Les États-Unis tirent la sonnette d’alarme après avoir découvert des modules de communication non répertoriés dans certains équipements chinois présents dans leurs infrastructures d’énergie verte. Cette révélation, faite par une enquête de Reuters, pose de sérieuses questions sur la sûreté des réseaux électriques américains et rappelle les tensions commerciales entre les États-Unis et la Chine.
Découverte surprenante dans les onduleurs solaires
L’enquête a mis au jour que des dispositifs de communication dissimulés se trouvaient dans des onduleurs solaires fabriqués en Chine et utilisés aux États-Unis, ce qui soulève des questions sur la transition énergétique. Ces appareils, qui servent à convertir l’électricité produite par les panneaux solaires ou les éoliennes, embarquent des modules capables de communiquer grâce à des radios cellulaires intégrées. La présence de ces éléments non déclarés fait naître de vives inquiétudes quant à leur possible usage douteux.
On redoute qu’un individu mal intentionné puisse utiliser ces modules cachés pour perturber le réseau électrique, ce qui met en lumière des enjeux de sécurité nationale. En théorie, il suffirait de couper ou de modifier les réglages à distance pour semer la pagaille dans certaines parties du réseau. Comme l’a rapporté une source à Reuters : « Il y a un moyen intégré de saboter le réseau ». Cette observation met en lumière la vulnérabilité de ces installations face à une intervention externe ou à une désactivation à distance.
Réactions et retombées géopolitiques
Le ministère américain de l’Énergie a reconnu l’existence de ces composants, tout en précisant qu’ils n’ont pas forcément été installés avec de mauvaises intentions. Cela rappelle combien il est bon de savoir exactement ce qu’on intègre dans nos infrastructures sensibles.
Sur le plan international, cette affaire alimente la méfiance à l’égard des produits chinois dans le secteur des énergies renouvelables. Philipp Schroeder, PDG du développeur solaire allemand 1Komma5, explique : « La domination de la Chine devient un problème de plus en plus important en raison de la croissance des capacités renouvelables sur les réseaux occidentaux et de la probabilité d’un affrontement prolongé et sérieux entre la Chine et l’Occident. »

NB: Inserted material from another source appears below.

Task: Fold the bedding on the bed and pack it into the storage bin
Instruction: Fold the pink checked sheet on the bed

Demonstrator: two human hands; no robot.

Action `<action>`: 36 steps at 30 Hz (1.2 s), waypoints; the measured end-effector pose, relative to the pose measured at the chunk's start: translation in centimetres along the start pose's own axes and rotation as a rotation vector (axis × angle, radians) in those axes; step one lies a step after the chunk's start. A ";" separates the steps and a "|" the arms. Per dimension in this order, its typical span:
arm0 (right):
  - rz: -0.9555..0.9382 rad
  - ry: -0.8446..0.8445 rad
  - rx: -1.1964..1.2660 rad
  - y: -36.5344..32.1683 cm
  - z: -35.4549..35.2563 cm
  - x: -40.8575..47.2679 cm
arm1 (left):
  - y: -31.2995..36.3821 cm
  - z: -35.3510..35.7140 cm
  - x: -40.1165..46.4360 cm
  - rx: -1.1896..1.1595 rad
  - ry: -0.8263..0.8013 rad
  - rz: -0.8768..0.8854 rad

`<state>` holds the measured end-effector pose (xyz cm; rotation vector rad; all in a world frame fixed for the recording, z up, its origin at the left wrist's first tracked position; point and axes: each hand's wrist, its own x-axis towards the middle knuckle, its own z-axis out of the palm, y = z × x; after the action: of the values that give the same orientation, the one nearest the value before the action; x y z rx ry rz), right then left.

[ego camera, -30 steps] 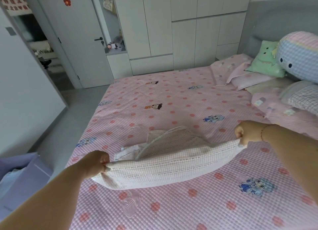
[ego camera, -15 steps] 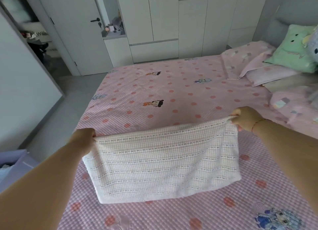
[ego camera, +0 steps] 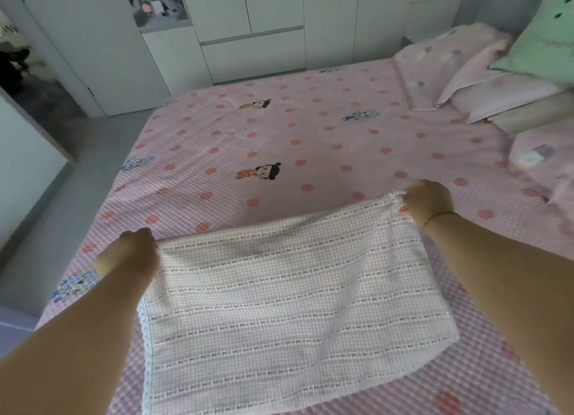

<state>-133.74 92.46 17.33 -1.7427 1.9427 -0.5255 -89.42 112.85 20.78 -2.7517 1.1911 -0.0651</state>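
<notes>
A pale pink-and-white checked blanket (ego camera: pixel 289 306) with stitched rows and a lace edge hangs in front of me over the bed. My left hand (ego camera: pixel 130 256) pinches its upper left corner. Its upper right corner is gripped by my right hand (ego camera: pixel 427 203). The cloth is stretched between both hands and its lower part drapes down toward the near side of the pink dotted bedspread (ego camera: pixel 279 141). A sliver of the lilac storage bin (ego camera: pixel 15 321) shows at the left edge, on the floor.
Pink pillows (ego camera: pixel 484 82) and a green cushion (ego camera: pixel 540 41) lie at the bed's head on the right. White wardrobe doors (ego camera: pixel 264 26) stand beyond the bed. A grey floor strip (ego camera: pixel 62 181) runs along the left side toward a door (ego camera: pixel 93 41).
The folded blanket has been lifted off the bed and now hangs spread between my hands. My view has tilted down and moved closer.
</notes>
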 end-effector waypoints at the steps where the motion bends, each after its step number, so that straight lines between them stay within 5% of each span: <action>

Domination chinoise du marché et inquiétudes en Europe
Pour l’instant, trois fabricants chinois mènent la danse sur le marché mondial des onduleurs : Huawei, Sungrow et Ginlong Solis. En 2022, Huawei comptait pour 29 % des livraisons mondiales. Même si Huawei s’est retiré du marché américain en 2019, son influence en Europe reste notable.
En Allemagne, la société solaire 1Komma5 évite désormais les produits de Huawei par mesure de précaution. En Lituanie, des mesures sévères ont été prises en interdisant l’accès à distance sur les installations d’énergie verte dépassant 100 kilowatts. Quant à l’Estonie, elle redoute une pression économique et un chantage technologique venant de Chine.
Le Conseil européen de la fabrication solaire qualifie la situation de « très préoccupante » et appelle à une réponse coordonnée au sein de l’Union européenne pour faire face à ces défis.
Réactions politiques aux États-Unis
Face à ces découvertes déstabilisantes, plusieurs responsables américains réclament des mesures plus strictes pour protéger le réseau électrique national, soulignant l’importance de la transition énergétique. Un projet de loi visant à interdire l’achat de certaines batteries chinoises d’ici 2027 est d’ores et déjà en préparation. Des restrictions concernant les onduleurs sont aussi envisagées pour diminuer la dépendance envers ces équipements venus de Chine.
Des entreprises comme Florida Power & Light cherchent activement des alternatives pour renforcer la sécurité de leurs installations énergétiques contre toute possibilité d’intrusion. L’incident de novembre dernier, où des onduleurs liés à un fabricant chinois ont été désactivés à distance, montre bien le danger que peuvent représenter ces dispositifs. Avec plus de 200 gigawatts de capacité solaire reposant sur ces équipements chinois en Europe, le risque devient bien réel si ces appareils se retrouvent entre de mauvaises mains.